The reader's exercise: take an SLO that already exists at your company. Find the contract — if it does not exist, that is the result. If it does, count how many of the four roles have a named human signature, when the runbook was last drilled, and how many breaches in the last 90 days produced a Jira ticket. Most readers find that one or more of those numbers is zero. Run the validator from this article against the contract YAML; the validator will tell you what to fix. Most teams find 3–5 fixable issues per contract on first audit — and most of the fixes take less than a week per contract.
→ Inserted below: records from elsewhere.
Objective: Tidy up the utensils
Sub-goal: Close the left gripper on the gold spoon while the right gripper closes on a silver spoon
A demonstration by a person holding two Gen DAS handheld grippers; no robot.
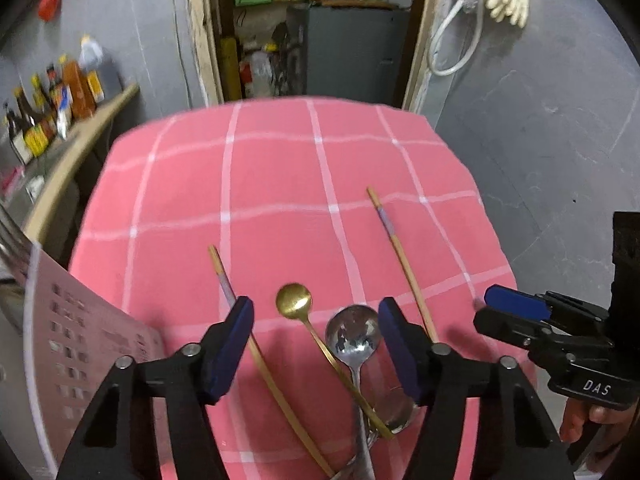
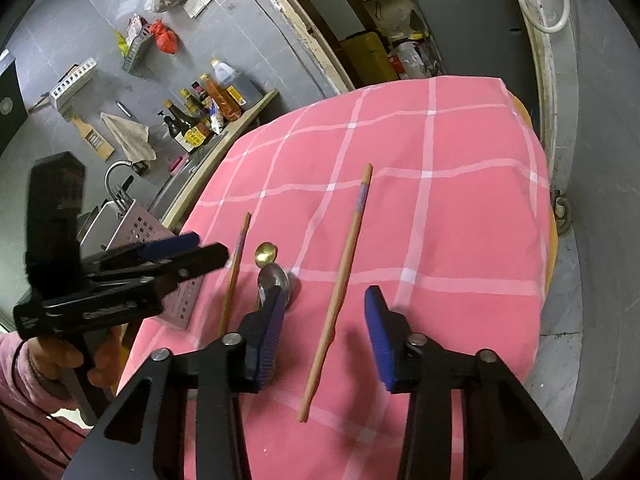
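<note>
On the pink checked cloth (image 1: pixel 280 184) lie two wooden chopsticks, a gold spoon (image 1: pixel 294 300) and a silver spoon (image 1: pixel 353 334). My left gripper (image 1: pixel 316 320) is open and empty, hovering over the two spoons, with one chopstick (image 1: pixel 256 344) by its left finger and the other chopstick (image 1: pixel 400 256) by its right finger. My right gripper (image 2: pixel 326 320) is open and empty, straddling the longer chopstick (image 2: pixel 340 288). The spoons (image 2: pixel 272 276) lie just beyond its left finger. The left gripper (image 2: pixel 176 252) shows at the left in the right wrist view.
A pale perforated utensil holder (image 1: pixel 72 344) stands at the table's left edge, also shown in the right wrist view (image 2: pixel 140 232). A counter with sauce bottles (image 2: pixel 200 116) and a sink runs along the left wall. An open doorway (image 1: pixel 312 32) is behind the table.
</note>
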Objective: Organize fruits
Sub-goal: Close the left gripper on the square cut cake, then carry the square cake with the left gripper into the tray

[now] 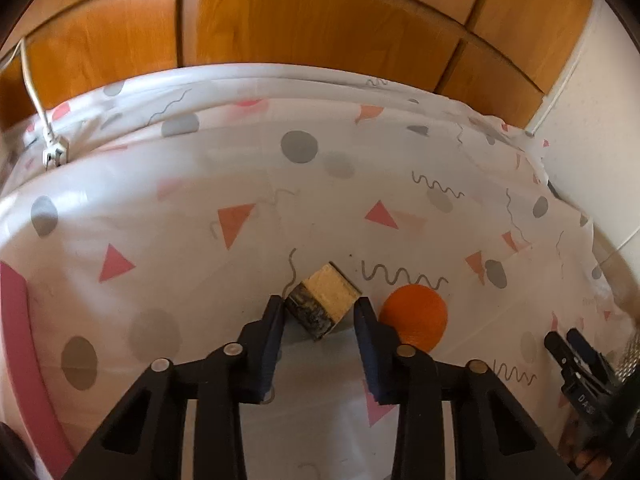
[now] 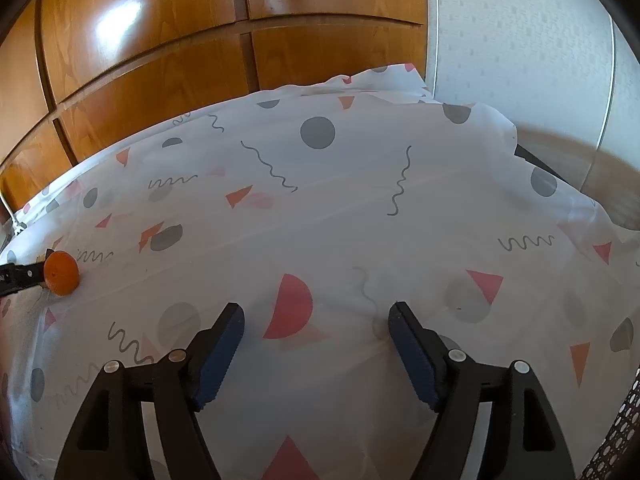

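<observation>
Grip step by the look of it: the left gripper (image 1: 320, 307) has its jaws drawn in narrow on a small tan wooden block with a dark charred-looking side (image 1: 323, 305), both pads right against its sides, though I can't swear it's off the cloth yet. It sits on the worktop, which is covered by a white cloth printed with grey dots, pink triangles and squiggles (image 1: 192, 184). The round orange fruit (image 1: 414, 317) lies just beside the block on its right, touching or nearly touching the right-hand finger. The right gripper (image 2: 316, 312) hangs over bare cloth with jaws wide and nothing between them, well apart from the fruit.

My guess is the block is being cleared away so the orange can be sorted. Next move wants a straight lift without nudging the orange, since it'd roll easily. A bit of perforated metal basket (image 2: 624, 416) shows at the right edge, maybe the destination.
</observation>
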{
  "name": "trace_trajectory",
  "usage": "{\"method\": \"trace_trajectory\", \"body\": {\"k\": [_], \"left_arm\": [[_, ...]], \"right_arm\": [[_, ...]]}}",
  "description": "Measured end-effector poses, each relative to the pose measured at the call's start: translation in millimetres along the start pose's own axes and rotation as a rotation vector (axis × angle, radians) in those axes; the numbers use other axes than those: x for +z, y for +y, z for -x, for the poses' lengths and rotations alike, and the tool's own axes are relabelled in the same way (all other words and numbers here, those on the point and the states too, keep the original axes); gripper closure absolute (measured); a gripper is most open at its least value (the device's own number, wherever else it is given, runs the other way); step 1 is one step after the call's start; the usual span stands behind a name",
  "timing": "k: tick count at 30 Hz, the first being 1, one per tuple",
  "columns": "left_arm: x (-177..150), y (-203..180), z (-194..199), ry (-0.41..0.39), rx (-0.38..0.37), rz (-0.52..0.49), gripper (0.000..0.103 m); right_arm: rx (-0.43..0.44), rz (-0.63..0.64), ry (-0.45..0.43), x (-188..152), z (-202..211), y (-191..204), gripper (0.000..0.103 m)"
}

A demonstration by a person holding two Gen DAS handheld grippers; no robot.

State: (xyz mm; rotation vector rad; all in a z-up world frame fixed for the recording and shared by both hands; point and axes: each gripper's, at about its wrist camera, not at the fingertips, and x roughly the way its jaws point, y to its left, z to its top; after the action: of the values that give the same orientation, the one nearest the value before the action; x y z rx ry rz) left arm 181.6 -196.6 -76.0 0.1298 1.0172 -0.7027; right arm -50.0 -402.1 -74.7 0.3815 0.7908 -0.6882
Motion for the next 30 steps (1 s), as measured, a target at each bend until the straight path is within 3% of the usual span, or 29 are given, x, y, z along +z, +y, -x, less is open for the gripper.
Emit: {"method": "trace_trajectory", "body": {"k": [7,20,26,30], "left_arm": [[-7,3,17,-0.011,-0.014,0.067,0.068],[-44,2,92,-0.085,0.007,0.145,0.068],[-64,29,146,-0.177,0.036,0.239,0.068],[-84,64,177,-0.221,0.095,0.324,0.068]], "right_arm": [[-0.004,0.011,0.002,0,-1,1,0.024],[-0.001,0.012,0.003,0,0,1,0.024],[-0.003,0.012,0.004,0,0,2,0.024],[-0.001,0.016,0.004,-1,0,2,0.024]]}}
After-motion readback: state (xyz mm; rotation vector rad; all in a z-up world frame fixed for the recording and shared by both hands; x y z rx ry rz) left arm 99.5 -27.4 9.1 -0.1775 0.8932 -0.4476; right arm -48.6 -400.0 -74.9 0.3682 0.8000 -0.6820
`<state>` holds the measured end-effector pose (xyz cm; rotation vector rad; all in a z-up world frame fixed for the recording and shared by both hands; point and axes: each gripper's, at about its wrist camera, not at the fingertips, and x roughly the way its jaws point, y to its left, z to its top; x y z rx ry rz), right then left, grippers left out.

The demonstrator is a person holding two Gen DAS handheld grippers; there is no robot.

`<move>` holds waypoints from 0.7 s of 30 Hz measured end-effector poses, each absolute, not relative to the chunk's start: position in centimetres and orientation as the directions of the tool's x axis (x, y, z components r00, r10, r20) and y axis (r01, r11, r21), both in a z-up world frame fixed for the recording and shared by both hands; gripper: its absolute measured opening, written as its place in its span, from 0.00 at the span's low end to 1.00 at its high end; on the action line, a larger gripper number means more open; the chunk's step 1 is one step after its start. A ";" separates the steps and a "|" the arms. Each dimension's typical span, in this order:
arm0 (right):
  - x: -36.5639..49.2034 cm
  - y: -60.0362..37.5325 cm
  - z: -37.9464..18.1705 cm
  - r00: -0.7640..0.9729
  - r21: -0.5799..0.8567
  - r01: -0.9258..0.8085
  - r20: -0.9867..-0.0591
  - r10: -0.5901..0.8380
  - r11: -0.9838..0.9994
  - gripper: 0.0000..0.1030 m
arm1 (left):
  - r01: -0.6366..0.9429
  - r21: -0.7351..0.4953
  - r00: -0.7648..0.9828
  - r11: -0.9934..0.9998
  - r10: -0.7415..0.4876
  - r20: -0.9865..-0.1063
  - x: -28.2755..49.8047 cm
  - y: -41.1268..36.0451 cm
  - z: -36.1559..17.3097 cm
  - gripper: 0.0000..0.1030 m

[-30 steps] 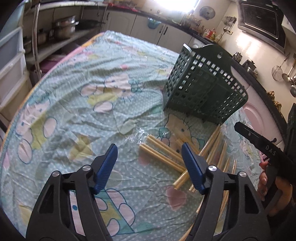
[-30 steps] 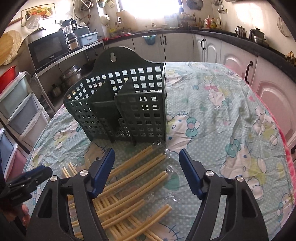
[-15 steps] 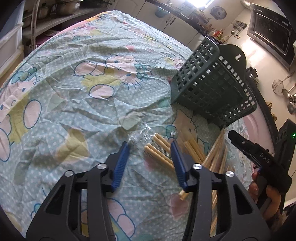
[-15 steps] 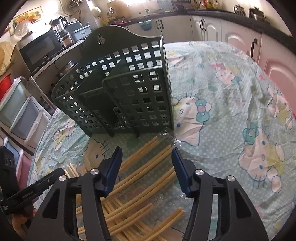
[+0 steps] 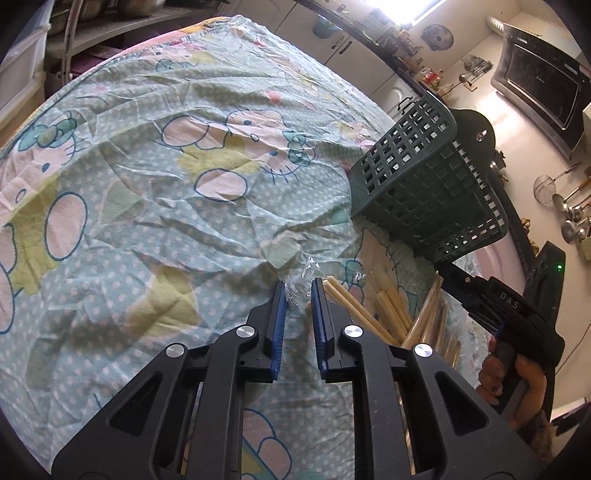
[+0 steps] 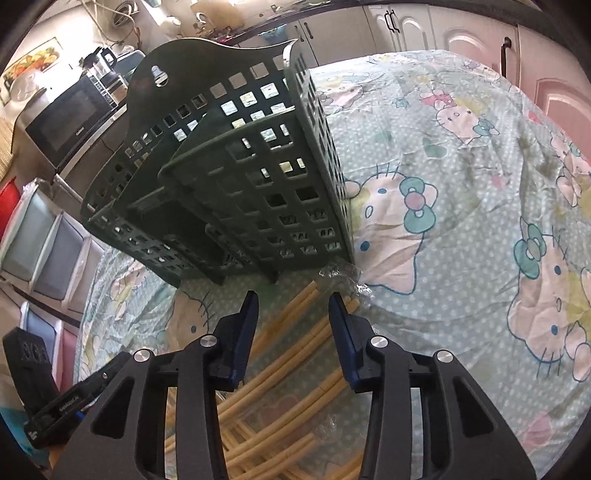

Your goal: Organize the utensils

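Note:
Several pale wooden chopsticks (image 6: pixel 295 354) in clear plastic wrappers lie in a heap on the cartoon-print tablecloth, just in front of the dark green lattice utensil basket (image 6: pixel 240 177). My right gripper (image 6: pixel 292 297) hovers over the heap. Its jaws are closing, chopsticks lie below the gap, and the pads touch none of them. In the left wrist view the chopsticks (image 5: pixel 354 310) lie right of my left gripper (image 5: pixel 299 286). Its jaws are closing and almost together, pinching the crinkled wrapper end (image 5: pixel 297 291) of one pack. The basket (image 5: pixel 424 192) stands upright beyond.
The tablecloth (image 5: pixel 166 206) covers the whole rounded table. A hand (image 5: pixel 517 380) holds the right gripper at the right edge of the left wrist view. Kitchen cabinets (image 6: pixel 424 26), a microwave (image 6: pixel 70 118) and plastic drawers (image 6: pixel 40 236) surround the table.
Both grippers have dropped closer to the chopstick heap and rolled a little. The left jaws have narrowed from wide apart onto the wrapper end, and the right jaws have narrowed about halfway.

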<state>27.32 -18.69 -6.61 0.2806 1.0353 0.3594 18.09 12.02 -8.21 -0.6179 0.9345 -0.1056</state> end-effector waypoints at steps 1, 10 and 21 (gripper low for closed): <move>27.5 -18.8 -6.6 0.458 0.403 -0.153 -0.781 0.426 0.903 0.33 | -0.173 -0.544 0.604 0.821 -0.348 -0.717 18.2 12.0 -8.3 0.07; 28.3 -19.6 -7.2 0.419 0.470 -0.142 -0.769 0.483 0.871 0.14 | -0.153 -0.609 0.617 0.778 -0.406 -0.674 18.0 12.9 -8.6 0.01; 25.8 -18.8 -3.8 0.455 0.478 -0.248 -0.711 0.536 0.843 0.10 | -0.065 -0.631 0.683 0.773 -0.427 -0.593 17.0 12.9 -5.7 0.00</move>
A second exercise: write a one-page SLO contract for a service that does not have one. Schedule the 90-minute kickoff with the four named humans on calendar. Watch what happens — most kickoffs fail to schedule on the first attempt (one of the four cannot find time), which is itself information about whether the SLO has organisational sponsorship. The kickoff that does happen will produce more shared understanding in 90 minutes than 6 months of async Confluence drafts.

References

# Reproduce this on your laptop
git clone https://github.com/your-org/slo-contracts
cd slo-contracts
python3 -m venv .venv && source .venv/bin/activate
pip install pyyaml requests jsonschema pandas
python3 slo_contract_validate.py slo-contracts/*.yaml
python3 slo_quarterly_review.py            # generates the agenda
# Then mutate: change one contract's primary owner to "TBD" — watch the
# validator fail. Move review_at to yesterday — watch CI fail. Delete the
# runbook_last_drilled field — watch CI fail. The validator is the entire
# enforcement protocol; everything else is calendar discipline.